Will do! Thanks for quick response.


----------



## xg3nx (Aug 6, 2005)

Anything else you would recommend me do?


----------



## xg3nx (Aug 6, 2005)

i ran the line tests, and it wont let me, said it cant ping me XD


----------



## johnwill (Sep 26, 2002)

You need to configure your router or software firewall to allow PINGS for the test to run.

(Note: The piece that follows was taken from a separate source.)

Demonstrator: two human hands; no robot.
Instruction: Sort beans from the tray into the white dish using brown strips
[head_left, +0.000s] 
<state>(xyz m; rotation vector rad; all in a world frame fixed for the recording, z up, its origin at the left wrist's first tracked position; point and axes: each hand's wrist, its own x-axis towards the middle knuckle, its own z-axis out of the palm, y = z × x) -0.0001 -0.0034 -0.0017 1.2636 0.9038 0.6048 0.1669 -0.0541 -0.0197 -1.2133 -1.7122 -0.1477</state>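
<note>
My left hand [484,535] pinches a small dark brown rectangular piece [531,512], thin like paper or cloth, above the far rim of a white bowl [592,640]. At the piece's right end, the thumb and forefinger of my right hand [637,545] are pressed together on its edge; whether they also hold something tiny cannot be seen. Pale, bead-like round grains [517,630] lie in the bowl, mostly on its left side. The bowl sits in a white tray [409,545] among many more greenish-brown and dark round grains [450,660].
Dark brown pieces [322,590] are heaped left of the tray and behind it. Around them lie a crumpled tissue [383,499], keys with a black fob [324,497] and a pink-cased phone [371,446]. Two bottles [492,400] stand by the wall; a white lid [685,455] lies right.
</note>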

I'd like to see the results of the test before I recommend further action.


----------



## xg3nx (Aug 6, 2005)

how do i configure the router to accept pings. i just reset factory setting on my router and it didn't help.


----------



## xg3nx (Aug 6, 2005)

i configured it, the line test is running, 5-20 minutes until its complete @[email protected]!!


----------



## xg3nx (Aug 6, 2005)

The line test proved 0% loss, 18.8 ms latency xD -- why am i lagging


----------



## xg3nx (Aug 6, 2005)

time to reformat :'(


----------



## xg3nx (Aug 6, 2005)

some1 save me before i reformat


----------



## johnwill (Sep 26, 2002)

Please post the link to the test results so we can see the actual run.


----------



## xg3nx (Aug 6, 2005)

k, ill run another, i cleared my old results.


----------



## xg3nx (Aug 6, 2005)

http://www.dslreports.com/linequality/7c794433b547/2144986


----------



## johnwill (Sep 26, 2002)

Well, you clearly have a MAJOR issue right at your location, or the first Comcast gateway. Those ping times really SUCK! For reference, here's a recent line quality test I ran last month. http://www.dslreports.com/linequality/nil/2138256

Have you tried connecting directly to the comcast modem bypassing the router and running these tests? I'd be interested to see if it changes.


----------



## xg3nx (Aug 6, 2005)

@[email protected] HASNT SPIKED ALL DAY!! http://www.dslreports.com/linequality/84ca658bc269/2145751


----------



## johnwill (Sep 26, 2002)

Yep, and note the first hop times are normal. This appears to be either a Comcast issue or a bad modem/house wiring. Do you have a low-loss cable running directly from the cable service entrance to the cable modem? If not, that's one step you can take.


----------



## xg3nx (Aug 6, 2005)

i plugged strait into modem -- nothing happened but i couldnt for too long. Now, back to normal thru router... no lag for 2 days now  well... i hope it stays like this


----------



## johnwill (Sep 26, 2002)

It actually did look like a modem or ISP issue, perhaps they fixed it. :smile:


----------



## xg3nx (Aug 6, 2005)

well lets just hope it doesnt mess up again!!
Thanks!


----------



## istariphoenix (Mar 4, 2011)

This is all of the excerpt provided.